INSTRUCTIONS FOR THE TASK:
Return every line in the entries below where the word "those" shows up.
RECORDED DATA START
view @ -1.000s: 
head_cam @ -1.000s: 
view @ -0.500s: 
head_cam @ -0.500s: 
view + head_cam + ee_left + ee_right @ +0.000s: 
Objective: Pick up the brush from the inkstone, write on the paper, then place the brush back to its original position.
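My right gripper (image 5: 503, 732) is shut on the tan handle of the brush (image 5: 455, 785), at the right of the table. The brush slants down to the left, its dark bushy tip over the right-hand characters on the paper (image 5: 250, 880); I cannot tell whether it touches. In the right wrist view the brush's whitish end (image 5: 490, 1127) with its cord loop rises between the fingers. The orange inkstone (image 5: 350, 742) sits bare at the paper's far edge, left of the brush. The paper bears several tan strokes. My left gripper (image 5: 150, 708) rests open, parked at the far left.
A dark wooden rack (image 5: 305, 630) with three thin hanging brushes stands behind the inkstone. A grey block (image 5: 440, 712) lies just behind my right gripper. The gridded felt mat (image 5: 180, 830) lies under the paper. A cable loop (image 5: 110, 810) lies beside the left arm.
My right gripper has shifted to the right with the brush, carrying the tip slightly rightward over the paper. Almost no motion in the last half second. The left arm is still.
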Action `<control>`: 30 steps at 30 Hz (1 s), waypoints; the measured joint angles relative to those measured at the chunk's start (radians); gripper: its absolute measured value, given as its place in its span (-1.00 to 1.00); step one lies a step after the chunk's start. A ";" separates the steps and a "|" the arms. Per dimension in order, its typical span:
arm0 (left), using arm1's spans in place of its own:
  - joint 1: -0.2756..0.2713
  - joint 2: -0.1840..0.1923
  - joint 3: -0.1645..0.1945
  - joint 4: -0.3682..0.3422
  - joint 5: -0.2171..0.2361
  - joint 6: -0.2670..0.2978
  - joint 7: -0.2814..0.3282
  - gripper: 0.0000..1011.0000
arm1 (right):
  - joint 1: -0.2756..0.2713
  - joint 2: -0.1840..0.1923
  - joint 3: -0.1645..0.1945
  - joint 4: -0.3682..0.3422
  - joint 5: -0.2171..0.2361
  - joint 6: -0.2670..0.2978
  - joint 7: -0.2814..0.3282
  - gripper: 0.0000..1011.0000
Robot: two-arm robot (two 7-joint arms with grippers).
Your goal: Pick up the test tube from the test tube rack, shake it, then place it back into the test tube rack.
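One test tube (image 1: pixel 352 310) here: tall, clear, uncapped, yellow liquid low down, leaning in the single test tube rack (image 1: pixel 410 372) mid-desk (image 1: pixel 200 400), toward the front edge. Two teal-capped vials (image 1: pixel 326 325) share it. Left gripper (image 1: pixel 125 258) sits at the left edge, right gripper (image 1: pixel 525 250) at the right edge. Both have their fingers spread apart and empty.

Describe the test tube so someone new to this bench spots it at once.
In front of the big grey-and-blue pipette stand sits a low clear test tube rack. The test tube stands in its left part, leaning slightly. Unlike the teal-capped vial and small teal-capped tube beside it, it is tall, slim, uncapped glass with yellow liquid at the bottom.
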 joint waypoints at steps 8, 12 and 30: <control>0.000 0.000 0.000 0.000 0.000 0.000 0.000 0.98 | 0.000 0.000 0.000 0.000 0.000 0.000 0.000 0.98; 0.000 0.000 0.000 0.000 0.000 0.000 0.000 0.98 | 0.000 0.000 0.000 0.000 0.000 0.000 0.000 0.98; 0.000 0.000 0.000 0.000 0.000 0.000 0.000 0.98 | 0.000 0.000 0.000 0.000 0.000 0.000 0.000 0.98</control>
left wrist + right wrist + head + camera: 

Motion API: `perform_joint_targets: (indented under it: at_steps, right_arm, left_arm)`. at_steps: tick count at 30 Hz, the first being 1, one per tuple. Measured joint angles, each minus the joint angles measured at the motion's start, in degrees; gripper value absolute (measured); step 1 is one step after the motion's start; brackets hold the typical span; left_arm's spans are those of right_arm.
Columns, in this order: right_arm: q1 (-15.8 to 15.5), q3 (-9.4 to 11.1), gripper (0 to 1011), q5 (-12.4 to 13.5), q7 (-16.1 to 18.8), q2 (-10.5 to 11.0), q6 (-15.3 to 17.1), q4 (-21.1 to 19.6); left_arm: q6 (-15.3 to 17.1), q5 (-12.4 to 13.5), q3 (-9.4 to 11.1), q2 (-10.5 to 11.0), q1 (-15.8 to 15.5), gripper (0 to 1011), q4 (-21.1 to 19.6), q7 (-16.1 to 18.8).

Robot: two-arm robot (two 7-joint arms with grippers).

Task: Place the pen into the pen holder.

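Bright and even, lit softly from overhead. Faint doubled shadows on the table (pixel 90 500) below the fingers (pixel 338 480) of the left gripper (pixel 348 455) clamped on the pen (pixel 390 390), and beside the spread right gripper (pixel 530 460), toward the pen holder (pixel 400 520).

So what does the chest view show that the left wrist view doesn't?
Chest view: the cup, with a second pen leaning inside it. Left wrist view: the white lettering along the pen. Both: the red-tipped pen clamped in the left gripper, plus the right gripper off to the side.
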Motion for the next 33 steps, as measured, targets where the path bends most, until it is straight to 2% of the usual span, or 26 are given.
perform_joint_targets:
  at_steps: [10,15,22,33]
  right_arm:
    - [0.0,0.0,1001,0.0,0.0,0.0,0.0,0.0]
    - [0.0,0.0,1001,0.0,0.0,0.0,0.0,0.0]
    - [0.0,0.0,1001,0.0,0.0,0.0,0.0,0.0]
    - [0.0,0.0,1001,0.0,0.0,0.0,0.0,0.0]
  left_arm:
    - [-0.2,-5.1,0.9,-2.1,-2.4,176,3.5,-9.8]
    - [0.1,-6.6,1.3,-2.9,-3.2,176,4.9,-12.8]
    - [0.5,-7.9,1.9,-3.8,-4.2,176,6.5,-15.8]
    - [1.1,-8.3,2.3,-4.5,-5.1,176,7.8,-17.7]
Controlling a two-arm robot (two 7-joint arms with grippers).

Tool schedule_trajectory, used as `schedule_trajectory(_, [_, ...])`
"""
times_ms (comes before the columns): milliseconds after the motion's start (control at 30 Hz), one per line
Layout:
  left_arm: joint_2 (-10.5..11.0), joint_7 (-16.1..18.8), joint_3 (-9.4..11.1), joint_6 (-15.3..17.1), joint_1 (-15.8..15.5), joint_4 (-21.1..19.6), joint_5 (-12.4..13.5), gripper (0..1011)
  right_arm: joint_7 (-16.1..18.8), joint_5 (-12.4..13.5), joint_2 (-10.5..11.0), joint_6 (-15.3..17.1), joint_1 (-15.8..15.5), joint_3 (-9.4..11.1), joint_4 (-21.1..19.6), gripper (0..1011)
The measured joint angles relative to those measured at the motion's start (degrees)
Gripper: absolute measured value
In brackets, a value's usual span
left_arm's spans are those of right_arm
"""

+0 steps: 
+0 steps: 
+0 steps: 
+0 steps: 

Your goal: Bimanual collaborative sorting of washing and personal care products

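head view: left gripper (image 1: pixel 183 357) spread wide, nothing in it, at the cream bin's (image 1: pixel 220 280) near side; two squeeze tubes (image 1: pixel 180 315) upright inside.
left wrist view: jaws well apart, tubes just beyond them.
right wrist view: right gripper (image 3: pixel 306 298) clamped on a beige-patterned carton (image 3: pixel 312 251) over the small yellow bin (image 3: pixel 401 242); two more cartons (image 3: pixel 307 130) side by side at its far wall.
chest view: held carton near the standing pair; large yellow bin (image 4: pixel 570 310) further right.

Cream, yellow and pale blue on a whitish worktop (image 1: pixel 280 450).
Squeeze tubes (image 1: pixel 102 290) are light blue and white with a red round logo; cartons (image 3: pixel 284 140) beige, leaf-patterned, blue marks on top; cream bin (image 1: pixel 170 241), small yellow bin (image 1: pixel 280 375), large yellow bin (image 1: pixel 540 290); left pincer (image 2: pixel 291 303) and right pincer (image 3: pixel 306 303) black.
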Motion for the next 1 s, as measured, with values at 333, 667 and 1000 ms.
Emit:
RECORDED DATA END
YOUR RESPONSE:
Action `<control>`: 30 steps at 30 Hz (1 s), waypoints; the measured joint angles relative to those measured at the chunk's start (radians); gripper: its absolute measured value, given as its place in its span (-1.00 to 1.00); step one lies a step after the chunk's start. A ";" separates the steps and a "|" the arms. Per dimension in order, its typical span:
Motion API: `perform_joint_targets: (indented under it: at_steps, right_arm, left_arm)`. at_steps: tick count at 30 Hz, the first being 1, one per tuple. Measured joint angles, each minus the joint angles measured at the motion's start, in degrees; gripper value absolute (measured); step 1 is one step after the motion's start; brackets hold the typical span; left_arm's spans are those of right_arm.
The measured joint angles relative to those measured at the motion's start (degrees)
left_arm's spans are those of right_arm

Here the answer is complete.